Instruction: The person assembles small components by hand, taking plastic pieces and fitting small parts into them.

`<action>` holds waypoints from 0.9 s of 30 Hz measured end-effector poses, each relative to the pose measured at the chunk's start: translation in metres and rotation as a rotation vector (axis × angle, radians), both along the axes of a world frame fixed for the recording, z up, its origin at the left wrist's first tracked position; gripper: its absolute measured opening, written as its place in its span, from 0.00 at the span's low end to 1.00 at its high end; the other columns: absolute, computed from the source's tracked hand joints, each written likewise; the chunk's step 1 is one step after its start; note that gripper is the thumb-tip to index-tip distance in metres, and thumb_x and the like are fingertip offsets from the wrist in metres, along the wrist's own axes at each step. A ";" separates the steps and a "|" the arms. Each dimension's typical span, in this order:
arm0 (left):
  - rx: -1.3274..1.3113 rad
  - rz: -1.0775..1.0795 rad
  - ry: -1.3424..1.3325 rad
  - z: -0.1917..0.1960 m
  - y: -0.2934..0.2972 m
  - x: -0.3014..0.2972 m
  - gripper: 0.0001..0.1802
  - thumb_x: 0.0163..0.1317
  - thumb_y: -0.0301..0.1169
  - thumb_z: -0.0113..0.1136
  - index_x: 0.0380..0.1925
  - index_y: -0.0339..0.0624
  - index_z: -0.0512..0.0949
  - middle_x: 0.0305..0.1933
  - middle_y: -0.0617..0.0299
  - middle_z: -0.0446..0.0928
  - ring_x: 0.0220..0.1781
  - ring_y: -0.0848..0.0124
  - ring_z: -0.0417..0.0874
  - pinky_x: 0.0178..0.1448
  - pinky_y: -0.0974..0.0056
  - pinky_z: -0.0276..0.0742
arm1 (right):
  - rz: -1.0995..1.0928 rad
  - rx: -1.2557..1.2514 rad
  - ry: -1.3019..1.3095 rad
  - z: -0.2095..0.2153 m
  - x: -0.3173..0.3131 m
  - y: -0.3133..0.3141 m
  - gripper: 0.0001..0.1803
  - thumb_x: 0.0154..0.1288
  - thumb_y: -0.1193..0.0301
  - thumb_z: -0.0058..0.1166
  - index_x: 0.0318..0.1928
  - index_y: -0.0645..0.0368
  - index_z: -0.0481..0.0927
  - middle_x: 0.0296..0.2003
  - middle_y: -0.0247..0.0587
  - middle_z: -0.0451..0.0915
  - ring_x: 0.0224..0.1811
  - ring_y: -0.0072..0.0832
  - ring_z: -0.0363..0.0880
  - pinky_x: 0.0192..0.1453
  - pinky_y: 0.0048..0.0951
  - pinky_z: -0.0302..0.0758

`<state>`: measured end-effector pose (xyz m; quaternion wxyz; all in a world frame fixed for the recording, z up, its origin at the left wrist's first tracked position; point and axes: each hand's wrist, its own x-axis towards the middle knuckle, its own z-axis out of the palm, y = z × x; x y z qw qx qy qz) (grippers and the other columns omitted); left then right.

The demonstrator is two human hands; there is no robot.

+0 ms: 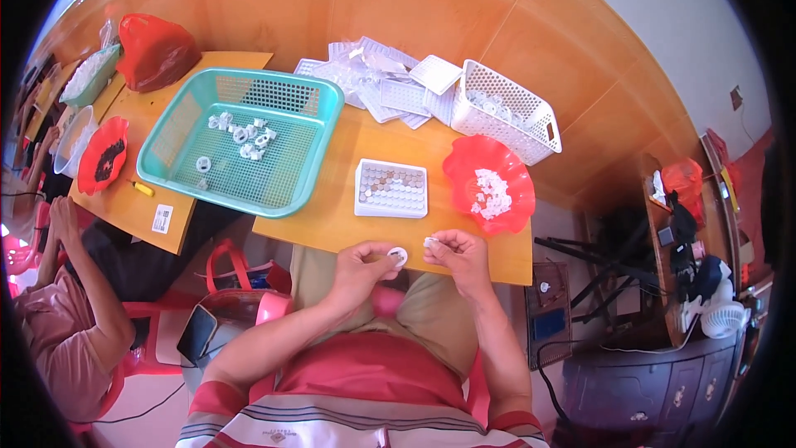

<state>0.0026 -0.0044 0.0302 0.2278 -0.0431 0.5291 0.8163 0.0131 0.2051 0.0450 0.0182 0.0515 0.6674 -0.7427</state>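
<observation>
My left hand (pixel 365 264) pinches a small white ring-shaped part (pixel 399 256) at the near edge of the wooden table (pixel 332 216). My right hand (pixel 458 250) holds a tiny white piece (pixel 429 241) just to the right of that ring, the two almost touching. Straight ahead lies a white tray (pixel 391 188) with rows of small round pieces. A red wavy-edged bowl (pixel 487 183) of small white parts stands to its right. A teal mesh basket (pixel 243 138) with several white parts sits to the left.
A white basket (pixel 507 111) and a heap of empty white trays (pixel 381 81) stand at the back. On a second table to the left are a red bag (pixel 155 50) and a red bowl of dark bits (pixel 104 155). Another person (pixel 66 315) sits at left. A pink bag (pixel 240 299) lies below.
</observation>
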 end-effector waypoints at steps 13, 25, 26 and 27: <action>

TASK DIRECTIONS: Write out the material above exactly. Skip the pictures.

RESPONSE TO THE EXERCISE:
Instruction: The person assembles small components by hand, taking plastic pieces and fitting small parts into them.

`<action>` holds waypoints from 0.9 s of 30 Hz measured end-effector poses, each relative to the pose measured at the chunk's start: translation in metres and rotation as a rotation vector (axis × angle, radians), both along the axes of a world frame fixed for the recording, z up, its origin at the left wrist's first tracked position; gripper: its absolute measured opening, written as its place in its span, from 0.00 at the span's low end to 1.00 at its high end; the other columns: absolute, computed from the source's tracked hand joints, each written likewise; the chunk's step 1 is one step after its start; note that gripper is the thumb-tip to index-tip distance in metres, and thumb_x and the like are fingertip offsets from the wrist in metres, along the wrist's own axes at each step. A ";" separates the steps and a "|" the arms. Each dimension's typical span, in this order:
arm0 (left):
  - rx: -1.3274..1.3113 rad
  - rz: -1.0775..1.0795 rad
  - ry: -1.3424..1.3325 rad
  - z: -0.1917..0.1960 m
  - y: -0.2934..0.2972 m
  - x: -0.3014..0.2972 m
  - gripper: 0.0001..0.1802
  - thumb_x: 0.0163..0.1317
  - thumb_y: -0.0301..0.1169
  - thumb_z: -0.0113..0.1136
  - index_x: 0.0380..0.1925
  - index_y: -0.0339..0.0624
  - index_z: -0.0512..0.0949
  - middle_x: 0.0305..0.1933
  - middle_y: -0.0617..0.0299
  - middle_z: -0.0446..0.0928
  - ring_x: 0.0220..0.1781
  - ring_y: -0.0848..0.0124
  - ring_z: -0.0417..0.0874
  - pinky_x: 0.0178..0.1448
  - pinky_y: -0.0974..0.0056
  - pinky_z: -0.0276..0.0742
arm1 (right):
  - rz: -1.0995..1.0928 rad
  - rx: -1.2557..1.2514 rad
  - ry: -1.3019..1.3095 rad
  - z: -0.2095..0.2153 m
  - x: -0.3173..0.3131 m
  - y: -0.3133..0.3141 m
  - gripper: 0.0001..0.1803
  - thumb_x: 0.0154..0.1288
  - thumb_y: -0.1193..0.0301
  - thumb_z: -0.0058..0.1166
  - index_x: 0.0318..0.1928
  - index_y: -0.0645..0.0368
  - index_z: -0.0481..0.0927
  - middle_x: 0.0296..0.2003
  - middle_y: -0.0247..0.0587
  - middle_z: -0.0451..0.0915
  - ring_x: 0.0224..0.1811
  - ring_y: -0.0072..0.0832
  - ring_z: -0.0363..0.0880
  - pinky_x: 0.0192..0.1453
  - pinky_y: 0.0048..0.0951
  - pinky_z: -0.0302..0.0758

`<state>`: measured end-effector pose (xyz m; quaternion wxyz; all in a world frame fixed for the recording, z up, its origin at the left wrist's first tracked position; point and axes: each hand's wrist, its own x-axis towards the middle knuckle, its own z-axis out of the palm, y = z × x; x y z qw qx qy qz) (grippers and the other columns omitted); left then right.

The demonstrator is two human hands; there is no robot.

+0 ms: 

<state>0.0026 -0.0044 0.0302 0.2278 -0.0431 0.5291 0.8163 0.0131 0.2051 0.0450 0.0182 0.0515 0.6674 -0.7427</state>
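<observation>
My left hand (pixel 365 264) pinches a small white ring-shaped part (pixel 399 256) at the near edge of the wooden table (pixel 332 216). My right hand (pixel 458 250) holds a tiny white piece (pixel 429 241) just to the right of that ring, the two almost touching. Straight ahead lies a white tray (pixel 391 188) with rows of small round pieces. A red wavy-edged bowl (pixel 487 183) of small white parts stands to its right. A teal mesh basket (pixel 243 138) with several white parts sits to the left.
A white basket (pixel 507 111) and a heap of empty white trays (pixel 381 81) stand at the back. On a second table to the left are a red bag (pixel 155 50) and a red bowl of dark bits (pixel 104 155). Another person (pixel 66 315) sits at left. A pink bag (pixel 240 299) lies below.
</observation>
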 end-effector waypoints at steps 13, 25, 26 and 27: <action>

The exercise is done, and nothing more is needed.